The following terms are used throughout this specification with the precise meanings defined here.

KACS (Kernel Access Control Subsystem): The access control subsystem within PKM. Implements per-thread tokens, Security Descriptors, AccessCheck, privileges, and impersonation. KACS is the sole identity-based authorization engine for managed objects.

PKM (Peios Kernel Module): The single compiled-in kernel module containing all Peios kernel extensions. KACS is one of the subsystems within PKM.

Token: A per-thread identity object maintained by KACS in the kernel's credential structure. Contains: a user SID, group SIDs, a privilege bitmask, an integrity level, an impersonation level, and metadata. Tokens are immutable in their identity fields (SIDs, type, integrity level) and atomically adjustable in their policy fields (privileges enabled, groups enabled). Every thread has a token; there are no NULL tokens.

Primary token: The token that defines a process's baseline identity. Inherited by child processes on fork. Stored via task->real_cred.

Impersonation token: A temporary, per-thread token that overrides the primary token for access control decisions. Stored via task->cred. Only affects the thread that set it.

SID (Security Identifier): A unique, hierarchical principal identifier. Format: S-1-{authority}-{sub1}-{sub2}-.... SIDs identify users, groups, services, machines, and well-known principals. SIDs are binary-compatible with Windows SIDs.

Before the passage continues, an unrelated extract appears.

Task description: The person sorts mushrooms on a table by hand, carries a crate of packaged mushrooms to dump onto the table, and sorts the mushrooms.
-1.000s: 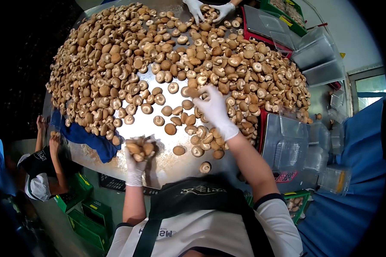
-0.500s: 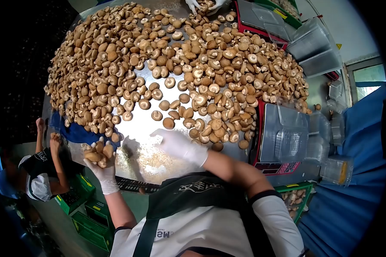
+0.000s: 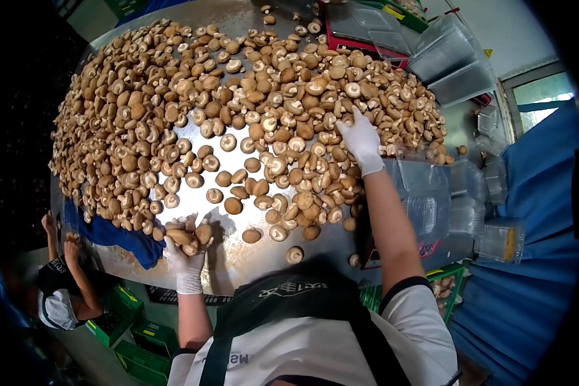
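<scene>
White-gloved, my left hand (image 3: 185, 262) is closed around a cluster of several brown mushrooms (image 3: 188, 237) over the table's near edge at the left. My right hand (image 3: 361, 138), also gloved in white, reaches into the right part of the mushroom pile (image 3: 392, 96); its fingertips are at a mushroom there, partly hidden among the others. Loose mushrooms with brown caps and pale stems lie between the two hands on the metal table (image 3: 228, 257).
Scales with clear plastic trays (image 3: 424, 193) stand right of my right arm. Stacked clear trays (image 3: 457, 64) and a blue curtain (image 3: 527, 212) are farther right. A blue cloth (image 3: 119, 238) hangs over the left edge. A co-worker's arm (image 3: 77, 276) and green crates (image 3: 145, 360) are lower left.
My right hand has moved from the near middle of the table up and right to the pile. My left hand, still holding mushrooms, has shifted right. The co-worker's gloved hands at the top are out of view.
</scene>
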Tool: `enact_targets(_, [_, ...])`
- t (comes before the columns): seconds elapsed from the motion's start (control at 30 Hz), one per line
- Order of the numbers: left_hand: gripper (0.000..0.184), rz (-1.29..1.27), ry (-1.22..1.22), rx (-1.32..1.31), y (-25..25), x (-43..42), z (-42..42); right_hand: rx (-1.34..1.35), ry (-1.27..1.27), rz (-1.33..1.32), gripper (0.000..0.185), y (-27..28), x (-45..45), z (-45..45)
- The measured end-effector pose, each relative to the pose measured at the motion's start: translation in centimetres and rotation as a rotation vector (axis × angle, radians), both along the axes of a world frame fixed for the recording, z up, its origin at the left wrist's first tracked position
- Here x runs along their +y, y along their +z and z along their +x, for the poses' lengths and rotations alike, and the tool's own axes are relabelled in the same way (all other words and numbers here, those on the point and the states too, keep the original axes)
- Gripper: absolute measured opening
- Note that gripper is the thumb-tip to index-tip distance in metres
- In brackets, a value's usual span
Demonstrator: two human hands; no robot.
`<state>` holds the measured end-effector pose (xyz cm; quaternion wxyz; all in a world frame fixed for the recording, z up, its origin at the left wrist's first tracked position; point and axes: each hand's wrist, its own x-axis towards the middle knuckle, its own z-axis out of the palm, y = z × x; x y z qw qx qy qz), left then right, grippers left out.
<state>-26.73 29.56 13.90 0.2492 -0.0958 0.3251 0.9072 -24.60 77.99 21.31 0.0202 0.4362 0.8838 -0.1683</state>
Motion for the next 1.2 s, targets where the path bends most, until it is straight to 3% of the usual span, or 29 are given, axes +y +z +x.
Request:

Security Descriptor (SD): A binary structure defining the security policy for a protected object. Contains: an owner SID, a primary group SID, a DACL, and optionally a SACL. SDs use the self-relative binary format defined in MS-DTYP section 2.4.6, ensuring compatibility with Active Directory and Samba environments.

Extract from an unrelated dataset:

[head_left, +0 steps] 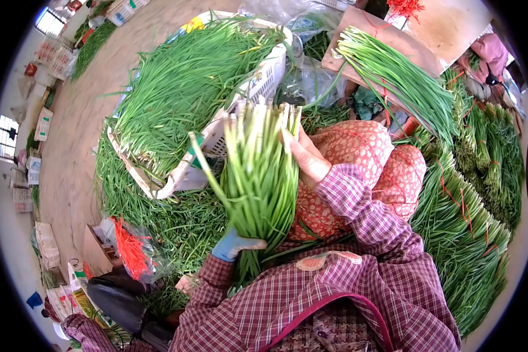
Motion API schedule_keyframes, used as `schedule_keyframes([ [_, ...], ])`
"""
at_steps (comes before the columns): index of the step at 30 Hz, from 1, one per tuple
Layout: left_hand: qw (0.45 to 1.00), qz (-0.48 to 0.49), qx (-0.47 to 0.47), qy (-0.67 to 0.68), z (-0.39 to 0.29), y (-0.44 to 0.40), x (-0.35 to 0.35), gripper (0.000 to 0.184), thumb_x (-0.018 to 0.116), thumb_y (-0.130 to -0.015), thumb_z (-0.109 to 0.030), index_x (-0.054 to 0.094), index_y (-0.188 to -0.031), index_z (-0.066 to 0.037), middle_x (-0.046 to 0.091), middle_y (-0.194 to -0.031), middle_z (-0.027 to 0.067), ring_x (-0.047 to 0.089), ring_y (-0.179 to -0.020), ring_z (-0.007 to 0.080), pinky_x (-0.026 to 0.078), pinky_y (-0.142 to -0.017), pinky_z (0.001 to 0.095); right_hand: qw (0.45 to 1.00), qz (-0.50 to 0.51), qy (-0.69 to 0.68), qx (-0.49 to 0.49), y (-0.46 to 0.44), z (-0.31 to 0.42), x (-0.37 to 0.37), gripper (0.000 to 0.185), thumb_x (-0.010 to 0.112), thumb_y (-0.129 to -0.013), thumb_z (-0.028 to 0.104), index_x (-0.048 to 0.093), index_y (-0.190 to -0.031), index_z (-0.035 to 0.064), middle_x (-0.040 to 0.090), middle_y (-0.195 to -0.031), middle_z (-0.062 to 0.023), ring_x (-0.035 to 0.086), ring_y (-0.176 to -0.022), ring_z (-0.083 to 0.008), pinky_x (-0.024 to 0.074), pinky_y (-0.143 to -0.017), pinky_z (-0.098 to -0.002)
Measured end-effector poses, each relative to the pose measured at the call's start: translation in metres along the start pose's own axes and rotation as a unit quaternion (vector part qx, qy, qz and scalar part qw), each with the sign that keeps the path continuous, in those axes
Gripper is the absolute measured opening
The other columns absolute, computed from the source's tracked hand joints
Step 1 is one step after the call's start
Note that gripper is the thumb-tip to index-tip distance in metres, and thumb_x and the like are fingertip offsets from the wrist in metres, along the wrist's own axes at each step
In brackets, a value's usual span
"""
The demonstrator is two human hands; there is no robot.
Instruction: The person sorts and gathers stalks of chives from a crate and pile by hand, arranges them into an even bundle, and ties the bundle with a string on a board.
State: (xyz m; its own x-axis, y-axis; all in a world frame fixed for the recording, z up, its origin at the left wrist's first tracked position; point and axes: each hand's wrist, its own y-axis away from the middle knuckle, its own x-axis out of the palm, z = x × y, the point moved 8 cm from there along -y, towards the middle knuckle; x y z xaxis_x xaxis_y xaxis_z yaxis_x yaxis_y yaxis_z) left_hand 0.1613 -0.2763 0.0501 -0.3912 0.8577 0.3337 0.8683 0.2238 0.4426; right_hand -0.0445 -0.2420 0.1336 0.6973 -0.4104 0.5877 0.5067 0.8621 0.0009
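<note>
A loose bunch of garlic chives (255, 170) is held up in front of my chest, its pale stem ends at the top and its green leaves hanging down. My left hand (233, 243), in a light blue glove, is closed round the leafy lower part, with the thumb across the front. My right hand (306, 157) grips the right side near the stem ends; some of its fingers are hidden behind the bunch. One stalk sticks out to the left of the others.
A white plastic crate (270, 73) heaped with chives stands ahead on the left. Another bunch (393, 76) lies on a board (349, 29) at upper right. Tied bundles (457, 234) are piled to my right. Red ties (132, 246) lie at lower left.
</note>
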Motion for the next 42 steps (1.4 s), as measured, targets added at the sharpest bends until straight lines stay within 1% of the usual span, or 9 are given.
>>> schedule_keyframes([
  [10, 0.997, 0.042, -0.001, -0.058, 0.016, -0.009, 0.023, 0.089, 0.086, -0.062, -0.005, 0.040, -0.138, -0.004, 0.053, -0.128, 0.0091, 0.052, -0.116, 0.0205, 0.044, -0.098, 0.0356, 0.992, -0.057, 0.090, -0.073, -0.032, 0.014, -0.017, 0.081, 0.076, -0.080, 0.020, 0.028, -0.144, 0.0025, 0.055, -0.127, -0.0095, 0.054, -0.114, -0.0168, 0.0420, -0.100, -0.0329],
  [14, 0.999, 0.045, -0.011, -0.023, 0.016, -0.012, 0.033, 0.080, 0.083, -0.065, 0.000, 0.044, -0.135, -0.004, 0.056, -0.124, 0.0085, 0.054, -0.112, 0.0192, 0.045, -0.096, 0.0353, 0.955, -0.095, 0.276, -0.056, -0.046, 0.022, -0.036, 0.042, 0.068, -0.086, 0.033, 0.065, -0.103, -0.0059, 0.070, -0.083, -0.0102, 0.064, -0.076, -0.0134, 0.0497, -0.075, -0.0279],
  [22, 0.997, 0.044, -0.055, 0.025, 0.025, -0.010, 0.022, 0.059, 0.077, -0.072, 0.000, 0.054, -0.126, -0.002, 0.063, -0.113, 0.0113, 0.064, -0.094, 0.0187, 0.056, -0.078, 0.0309, 0.975, -0.125, 0.146, 0.114, -0.077, -0.020, -0.066, 0.037, 0.063, -0.090, 0.033, 0.066, -0.103, -0.0017, 0.069, -0.084, -0.0075, 0.064, -0.073, -0.0148, 0.0516, -0.074, -0.0281],
  [29, 0.999, 0.050, -0.003, 0.020, 0.026, -0.002, 0.025, 0.071, 0.083, -0.065, -0.004, 0.052, -0.128, -0.001, 0.058, -0.123, 0.0118, 0.055, -0.113, 0.0222, 0.045, -0.095, 0.0361, 0.963, -0.203, 0.171, -0.057, -0.091, 0.100, -0.116, 0.036, 0.057, -0.093, 0.028, 0.052, -0.119, 0.0031, 0.063, -0.100, -0.0132, 0.064, -0.083, -0.0204, 0.0563, -0.079, -0.0333],
  [32, 0.995, 0.018, -0.079, 0.061, 0.028, -0.003, 0.019, 0.066, 0.083, -0.063, 0.001, 0.055, -0.122, 0.000, 0.062, -0.114, 0.0125, 0.062, -0.101, 0.0212, 0.053, -0.085, 0.0339, 0.917, 0.025, 0.378, -0.127, -0.063, 0.097, -0.023, 0.065, 0.060, -0.088, 0.046, 0.039, -0.135, 0.0066, 0.056, -0.120, -0.0195, 0.057, -0.107, -0.0277, 0.0476, -0.095, -0.0450],
  [33, 0.995, 0.018, -0.080, 0.062, 0.029, -0.004, 0.020, 0.066, 0.083, -0.063, 0.001, 0.055, -0.122, 0.000, 0.062, -0.114, 0.0125, 0.062, -0.101, 0.0212, 0.053, -0.085, 0.0339, 0.770, 0.075, 0.592, -0.228, -0.047, 0.087, 0.007, 0.063, 0.061, -0.086, 0.048, 0.043, -0.135, 0.0129, 0.053, -0.127, -0.0166, 0.054, -0.114, -0.0304, 0.0431, -0.099, -0.0530],
  [36, 0.988, -0.016, -0.123, 0.093, 0.047, 0.003, 0.005, 0.067, 0.083, -0.061, 0.002, 0.055, -0.122, 0.002, 0.063, -0.113, 0.0143, 0.064, -0.097, 0.0229, 0.055, -0.081, 0.0335, 0.669, 0.135, 0.727, -0.079, -0.063, 0.038, -0.016, 0.047, 0.066, -0.083, 0.041, 0.058, -0.122, 0.0164, 0.061, -0.121, -0.0068, 0.061, -0.107, -0.0294, 0.0448, -0.100, -0.0443],
  [38, 0.995, -0.001, -0.049, 0.089, 0.048, -0.002, 0.001, 0.067, 0.083, -0.061, 0.000, 0.054, -0.122, 0.003, 0.063, -0.113, 0.0155, 0.065, -0.096, 0.0239, 0.055, -0.080, 0.0350, 0.557, -0.161, 0.814, -0.033, -0.075, 0.096, -0.071, 0.042, 0.067, -0.084, 0.026, 0.057, -0.122, 0.0105, 0.063, -0.118, -0.0130, 0.062, -0.104, -0.0287, 0.0502, -0.089, -0.0355],
  [42, 0.994, 0.047, 0.003, 0.099, 0.039, -0.006, -0.013, 0.063, 0.081, -0.065, -0.016, 0.054, -0.118, 0.007, 0.066, -0.098, 0.0165, 0.066, -0.080, 0.0270, 0.054, -0.070, 0.0385, 0.838, -0.186, 0.481, -0.178, -0.040, 0.148, -0.112, 0.063, 0.061, -0.089, 0.036, 0.040, -0.136, 0.0004, 0.054, -0.128, -0.0223, 0.057, -0.113, -0.0283, 0.0458, -0.095, -0.0359],
])
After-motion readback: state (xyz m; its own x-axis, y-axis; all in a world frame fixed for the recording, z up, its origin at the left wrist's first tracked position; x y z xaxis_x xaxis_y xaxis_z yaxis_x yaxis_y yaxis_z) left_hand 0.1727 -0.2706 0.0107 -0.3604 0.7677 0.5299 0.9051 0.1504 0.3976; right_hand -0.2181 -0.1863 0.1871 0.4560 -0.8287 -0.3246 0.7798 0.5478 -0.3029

ACL (Access Control List): An ordered list of ACEs. Two kinds exist: the DACL (controls access) and the SACL (controls audit, mandatory integrity, resource attributes, and central access policy references).

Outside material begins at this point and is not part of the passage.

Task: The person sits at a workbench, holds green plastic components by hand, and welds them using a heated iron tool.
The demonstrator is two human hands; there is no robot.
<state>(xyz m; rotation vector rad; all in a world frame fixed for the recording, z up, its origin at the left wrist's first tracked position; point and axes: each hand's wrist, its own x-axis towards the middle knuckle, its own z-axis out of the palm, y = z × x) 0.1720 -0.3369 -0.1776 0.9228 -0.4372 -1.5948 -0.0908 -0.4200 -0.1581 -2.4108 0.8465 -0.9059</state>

DACL (Discretionary Access Control List): The ACL that defines access rules. An empty DACL denies all access. A NULL DACL (absent) grants all access.

SACL (System Access Control List): The ACL that defines system-level policy -- audit rules, mandatory integrity labels, resource attributes, and scoped policy references. Modifying the SACL requires ACCESS_SYSTEM_SECURITY.

ACE (Access Control Entry): A single rule within an ACL. Contains: a type (allow, deny, audit, or system), a SID, and an access mask.

AccessCheck: The complete authorization evaluation function. Takes a token (subject), a Security Descriptor (object policy), and a desired access mask. Returns the set of granted rights or denial.

Access mask: A 32-bit bitmask representing requested or granted access rights. Divided into: object-specific rights (bits 0--15), standard rights (bits 16--20), special rights (bits 24--25), and generic rights (bits 28--31).

Privilege: A system-wide right carried on a token that gates specific operations. Some privileges influence AccessCheck; others gate standalone operations.

Impersonation level: Controls how far a token's identity can travel. Four levels: Anonymous, Identification, Impersonation, Delegation.

Integrity level: A vertical trust classification on tokens and objects. Five levels forming a strict total order: Untrusted < Low < Medium < High < System.

MIC (Mandatory Integrity Control): A mandatory access constraint evaluated before the DACL. Blocks write access (and optionally read/execute) when the caller's integrity level is below the object's mandatory label.

PIP (Process Integrity Protection): A 2D trust model (type x trust level) that protects objects and processes from access by insufficiently trusted processes. Unlike MIC, PIP revokes privilege-granted rights.

PSB (Process Security Block): A per-process security structure carrying PIP identity, process mitigations, and process restrictions. The PSB is never affected by impersonation.

FACS (File Access Control Shim): The KACS subsystem that replaces Linux DAC with SD-based evaluation on files. Enforces the handle model: AccessCheck runs at open time, the granted mask is cached on the file descriptor, and subsequent operations check the cached mask.

Principal: A user, group, service, or machine -- an entity that can be identified. Principals exist in a directory; tokens are runtime snapshots of principal identity.

Object type: The category of a protected resource. Each object type defines a GenericMapping table that translates generic access rights to object-specific rights.

TCB (Trusted Computing Base): The set of components whose correct behaviour is necessary for system security. In Peios: the Linux kernel, PKM, and core trusted userspace daemons (peinit, authd, loregd).

LSM (Linux Security Module): The kernel framework that KACS builds on. LSM provides hook points throughout the kernel where security modules interpose access control decisions.

LogonSession: A kernel object representing a single authentication event. Contains: session ID, logon type, user SID, authentication package, logon time, and a logon SID. Tokens reference their LogonSession by ID.